Accepted Keys: invalidtest saltmaster Denied Keys: Unaccepted Keys: Rejected Keys:


**Expected behavior**

The order of build operations should be such that the minimum number of pre-validation checks need to be written, while also ensuring that objects don't need to be cleaned up after a failure.
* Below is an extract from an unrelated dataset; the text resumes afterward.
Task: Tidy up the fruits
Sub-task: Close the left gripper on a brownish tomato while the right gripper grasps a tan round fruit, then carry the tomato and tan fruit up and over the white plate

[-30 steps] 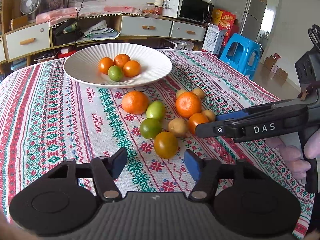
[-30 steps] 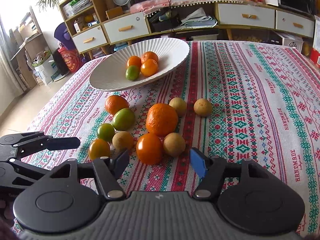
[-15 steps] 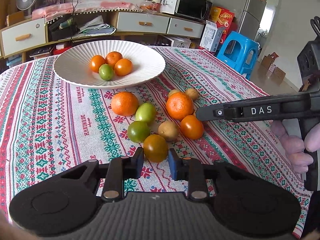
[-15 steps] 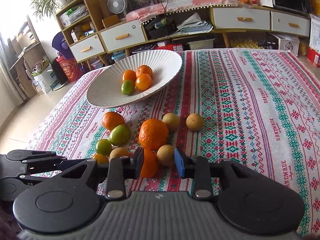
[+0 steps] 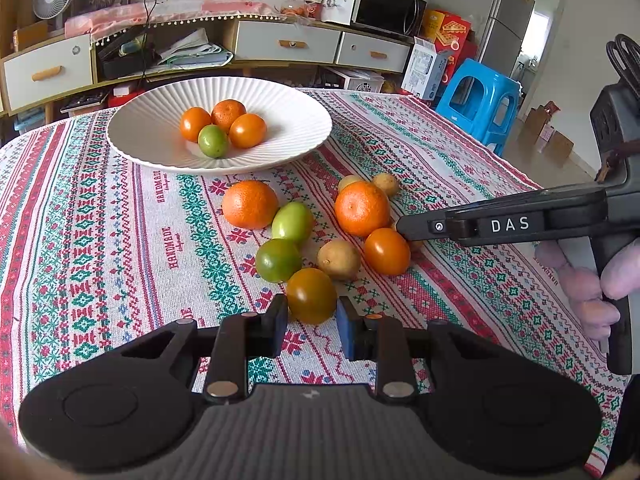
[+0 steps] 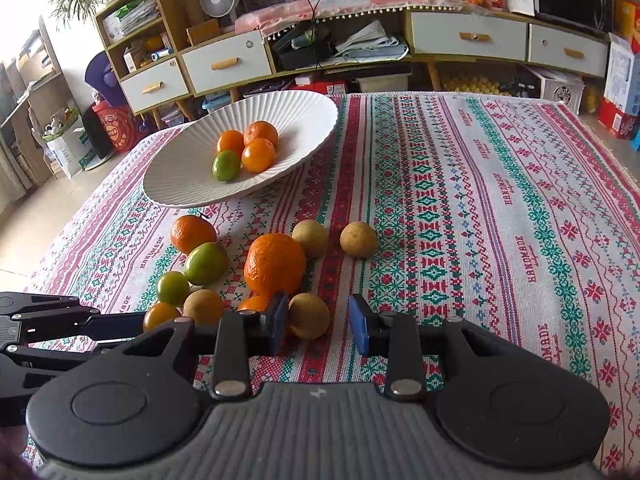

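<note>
Counting four fruits in the white plate [image 5: 132, 136]; nine are left below it, an amber tomato [image 5: 311, 295] clamped by the left claw [image 5: 311, 322], a tan fruit [image 6: 309, 316] by the right claw [image 6: 318, 326].

Both grippers are chunky black plastic with a ribbed grey centre plate, round discs on each side, silver rivets and blue pads on the fingertips [image 5: 345, 328], the right gripper [image 5: 404, 229] has white "DAS" lettering, held in a pink-gloved hand [image 5: 588, 280].
</note>
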A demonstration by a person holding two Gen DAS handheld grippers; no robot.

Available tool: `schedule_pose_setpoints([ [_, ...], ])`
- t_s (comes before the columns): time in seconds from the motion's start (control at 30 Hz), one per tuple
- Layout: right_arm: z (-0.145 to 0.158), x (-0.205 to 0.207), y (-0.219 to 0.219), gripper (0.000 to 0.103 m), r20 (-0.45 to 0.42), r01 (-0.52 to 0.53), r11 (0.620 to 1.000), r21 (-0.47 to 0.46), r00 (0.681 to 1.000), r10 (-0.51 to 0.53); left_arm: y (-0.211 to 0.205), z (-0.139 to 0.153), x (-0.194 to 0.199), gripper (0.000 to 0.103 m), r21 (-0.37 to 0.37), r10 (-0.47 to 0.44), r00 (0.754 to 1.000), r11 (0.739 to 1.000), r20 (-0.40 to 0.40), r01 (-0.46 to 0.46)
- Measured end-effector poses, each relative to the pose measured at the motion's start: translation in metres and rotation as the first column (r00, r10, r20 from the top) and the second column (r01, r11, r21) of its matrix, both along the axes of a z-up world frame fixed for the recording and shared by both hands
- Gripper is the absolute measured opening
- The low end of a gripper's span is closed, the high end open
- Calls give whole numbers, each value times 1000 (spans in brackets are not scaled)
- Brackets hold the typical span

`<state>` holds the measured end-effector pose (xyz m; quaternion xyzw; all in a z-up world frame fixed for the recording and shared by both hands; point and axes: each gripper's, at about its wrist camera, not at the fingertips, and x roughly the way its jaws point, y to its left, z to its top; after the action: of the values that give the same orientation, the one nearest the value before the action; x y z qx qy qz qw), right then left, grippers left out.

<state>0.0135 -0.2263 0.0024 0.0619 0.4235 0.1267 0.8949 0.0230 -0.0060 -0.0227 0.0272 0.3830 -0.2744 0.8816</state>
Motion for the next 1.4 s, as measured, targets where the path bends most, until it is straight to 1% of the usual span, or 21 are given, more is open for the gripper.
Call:
schedule_pose_setpoints([
  [0.17, -3, 0, 5, 31, -22, -9, 1000, 9, 1000, 9, -4, -2, 0, 28, 14, -5, 1000, 1000, 10, 5],
  [0.23, -7, 1, 8, 31, -47, -12, 1000, 7, 999, 13, -5, -2, 0, 28, 15, -3, 1000, 1000, 13, 3],
  [0.27, -7, 0, 10, 30, -45, -13, 1000, 5, 999, 13, -5, -2, 0, 28, 17, -4, 1000, 1000, 15, 4],
  [0.33, -6, -2, 14, 23, -38, -36, 999, -5, 999, 36, -6, -1, 0, 28, 23, -6, 1000, 1000, 18, 5],
  [0.53, -3, -1, 15, 23, -43, -29, 1000, -4, 999, 29, -6, 4, 1, 27, 17, -6, 1000, 1000, 17, 6],
  [0.77, 5, -3, 13, 23, -17, -24, 1000, 1, 1000, 24, 0, 11, -1, 27, -4, -2, 1000, 1000, 17, 2],
  [0.9, 13, 0, 12, 23, 13, -26, 1000, 15, 1000, 26, 2, 17, -1, 27, -21, 3, 1000, 1000, 22, -3],
  [1.4, 38, 25, 17, 23, 95, -35, 996, 80, 995, 28, 5, 38, 18, 27, -81, 70, 996, 995, 47, -66],
])
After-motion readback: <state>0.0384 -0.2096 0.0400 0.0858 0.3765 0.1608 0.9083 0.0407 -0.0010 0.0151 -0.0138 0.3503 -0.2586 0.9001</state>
For instance, there are two fundamental sections in building a VM.
1. Create the VM - this has many dependencies (AWS creds work, VPC exists, subnets exist, security groups exist, etc, etc, etc).  Because of the complexity of the cloud provider's APIs I don't think we should pre-check for all of them as the process of making the vm creation request will spit out the appropriate errors
2. Installing the minion - (pre-generate keys, remote login to system, install minion, configure master, start); in order to successfully perform this function:
  - does the ssh key exist  

So, in my head, the order of operations should be:
1. Pre-validation
    - keypair exists
    - private key or password supplied 
2. Create VM
4. Pre-create minion keys
5. Install minion

**Versions Report**
<details><summary>salt --versions-report</summary>

salt --versions-report

Salt Version: Salt: 3004.2

Dependency Versions: cffi: 1.9.1 cherrypy: unknown dateutil: Not Installed docker-py: Not Installed gitdb: 0.6.4 gitpython: 1.0.2 Jinja2: 2.11.1 libgit2: Not Installed M2Crypto: 0.35.2 Mako: Not Installed msgpack: 0.6.2 msgpack-pure: Not Installed mysql-python: Not Installed pycparser: 2.14 pycrypto: Not Installed pycryptodome: 3.16.0 pygit2: Not Installed Python: 3.6.8 (default, Nov 16 2020, 16:55:22) python-gnupg: Not Installed PyYAML: 3.13 PyZMQ: 17.0.0 smmap: 0.9.0 timelib: Not Installed Tornado: 4.5.3 ZMQ: 4.1.4

Salt Extensions: SSEAPE: 8.10.2.4

System Versions: dist: centos 7 Core locale: UTF-8 machine: x86_64 release: 3.10.0-957.1.3.el7.x86_64 system: Linux version: CentOS Linux 7 Core


**salt-cloud versions report:**

salt-cloud --version

salt-cloud 3004.2

/bin/bash /etc/salt/cloud.deploy.d/bootstrap-salt.sh -v

/etc/salt/cloud.deploy.d/bootstrap-salt.sh -- Version 2022.10.04

/bin/bash /usr/lib/python3.6/site-packages/salt/cloud/deploy/bootstrap-salt.sh -v

/usr/lib/python3.6/site-packages/salt/cloud/deploy/bootstrap-salt.sh -- Version 2022.10.04


</details>

**Additional context**
Add any other context about the problem here.
Ch3LL commented 1 year ago

@dfidler It should delete the key if there is a failure. Is that not happening?